While offering this specialized service is easy enough (mostly because it represents one-off cases), it’s much harder to streamline your processes for consistency. If client experience is fragmented, you’ll end up working way too hard creating ad-hoc solutions that leave some clients happy, but others bitterly unsatisfied.

As we wrote earlier, the solution to this problem is to organize your agency for scalable growth. This means:

  • Document your processes and assess their existing maturity
  • Map the client flow as they move from prospect to lead to client to final delivery
  • Analyze and remove shortcomings, inefficiencies, and bottlenecks (refer to your audit above)

The next step is to create consistent experiences for different clients based on the context of their needs. A $500,000 client with a multi-year engagement needs a different delivery process than a $5,000 client with a 3-month, one-off project.

For instance, you might have separate processes for clients coming from different sources. This will ensure that clients you come in through, say, inbound channels get the experience promised by your inbound processes. And clients who come in through referrals get an experience that’s consistent with their referrers.

4. Rework your agency’s focus and values

So far, the steps we’ve considered are process-focused.

While these can help you streamline operations and promote client-centricity, they’re, at best, a short-term panacea.

To build a truly client-centric agency, you have to make clients the heart of your agency’s principles and policies.

Consider an example: a client comes to you for a marketing project. After delivering the project, you find that the client’s poorly designed website doesn’t let them realize the full benefits of your project.

Upgrading this website, however, is out of the picture since they don’t have the budget for it.

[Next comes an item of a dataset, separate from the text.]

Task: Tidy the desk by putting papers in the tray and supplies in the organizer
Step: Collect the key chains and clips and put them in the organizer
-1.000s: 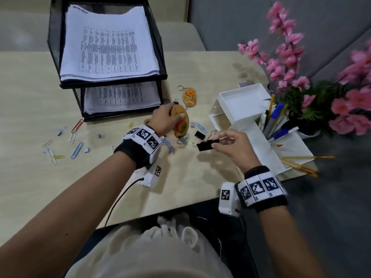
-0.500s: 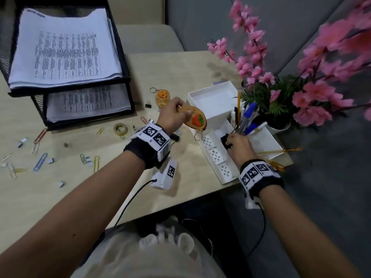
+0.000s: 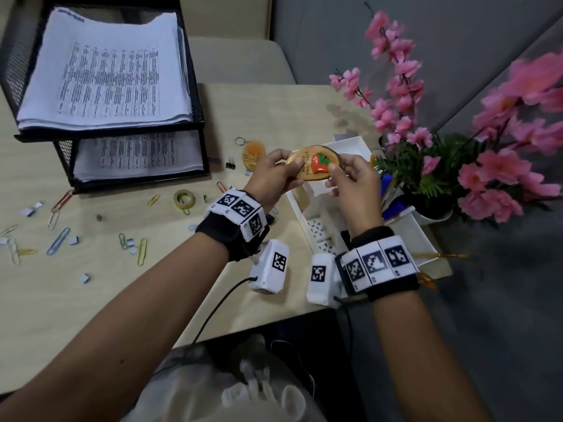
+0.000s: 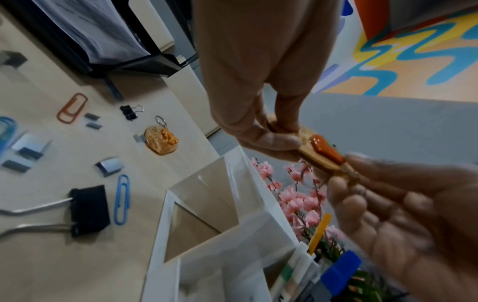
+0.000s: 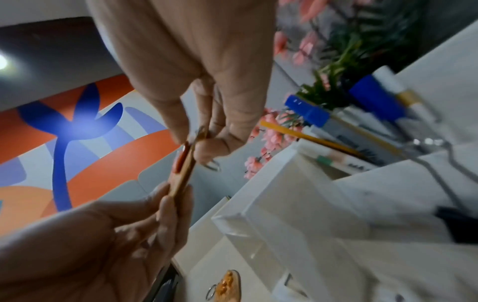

At this point, a regular agency would wash its hands off the client and look for a new one.

But a client-centric agency might deliver a better-designed website for free, sans expectation. Not only does this help the client (and earn their business for years), it also helps the agency deliver the best possible results.

Adopting this client-centric approach means changing every aspect of your agency’s existence. Serving clients shouldn’t be what you do in addition to your creative work; it should be your work.

This means:

  • Making client happiness a core part of your mission statement, beliefs, and values
  • Adopting client-friendly policies when it comes to revisions, change requests, etc.
  • Seeing clients as partners, not adversaries to be profited from, at all levels of your agency’s operations
  • Giving managers a free hand to change policies if it benefits the client
  • Measuring your success in terms of your clients’ success, not just revenue and growth metrics

In other words, the only way to be client-centric is to actually be client-centric. Ask “How does it help our clients?” before making any big decision and you’ll earn long-term loyalty from your clients.

One way to build a client-centric agency is to improve your efficiency. Every lost email and misplaced request detract from your goal of client friendliness.